In Trumbo, Bryan Cranston plays the eponymous Hollywood screenwriter, legendary in the industry for being the face of the Hollywood Blacklist, going to jail, winning two Oscars under pseudonyms, then triumphantly writing Spartacus and Exodus under his own name. It’s a decently good movie, but ironically for being about a screenwriter known for his economy of dialogue, this one needed to make a few more cuts. Every scene, on its own, feels well placed and worth keeping in, but by the time you get to the end, you can’t escape the realization that the movie was at least 20 minutes too long, and didn’t flow especially well.

The power of a good story is what keeps things from getting out of hand, and this is one of the best true stories in Hollywood history. It also helps that the minor roles are almost all played by great actors that you love watching—John Goodman as a schlock producer, Helen Mirren as a gossip columnist, Louis C.K. as another blacklisted screenwriter, Diane Lane as Mrs. Trumbo, and Michael Stuhlbarg as blacklisted actor Edward G. Robinson.

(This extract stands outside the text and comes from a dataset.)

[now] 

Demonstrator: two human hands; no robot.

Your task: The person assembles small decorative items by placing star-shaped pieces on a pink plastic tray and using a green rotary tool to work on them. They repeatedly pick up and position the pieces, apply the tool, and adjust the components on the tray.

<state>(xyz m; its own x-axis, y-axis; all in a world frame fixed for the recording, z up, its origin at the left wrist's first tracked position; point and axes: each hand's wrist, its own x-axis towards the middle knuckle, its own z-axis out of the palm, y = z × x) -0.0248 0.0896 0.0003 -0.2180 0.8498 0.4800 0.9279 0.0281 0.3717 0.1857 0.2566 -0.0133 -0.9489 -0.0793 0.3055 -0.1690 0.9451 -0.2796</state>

It’s unclear what to expect with Trumbo. It’s not quite good enough to be an awards season player, but that doesn’t always stop distributers from trying. It also plays a bit more like an HBO movie than a feature film, and director Jay Roach (Austin Powers, Borat) has already been down that road twice with Recount and Game Change. On the other end of the spectrum, something that doesn’t at all play like a TV movie, Beasts of No Nation, will mostly be watched on one.





When TIFF director Cameron Bailey introduced the premiere screening of Beasts of No Nation, he thanked Netflix for providing TIFF with the film, and then said, “That’s the first time Netflix has ever been thanked at the festival; It will not be the last.” (Indeed it already happened again four days later, with the premiere of Netflix’s Keith Richards documentary, Under the Influence.) Bailey’s comment hinted at a major question Hollywood is asking about this film: Is this the new business model?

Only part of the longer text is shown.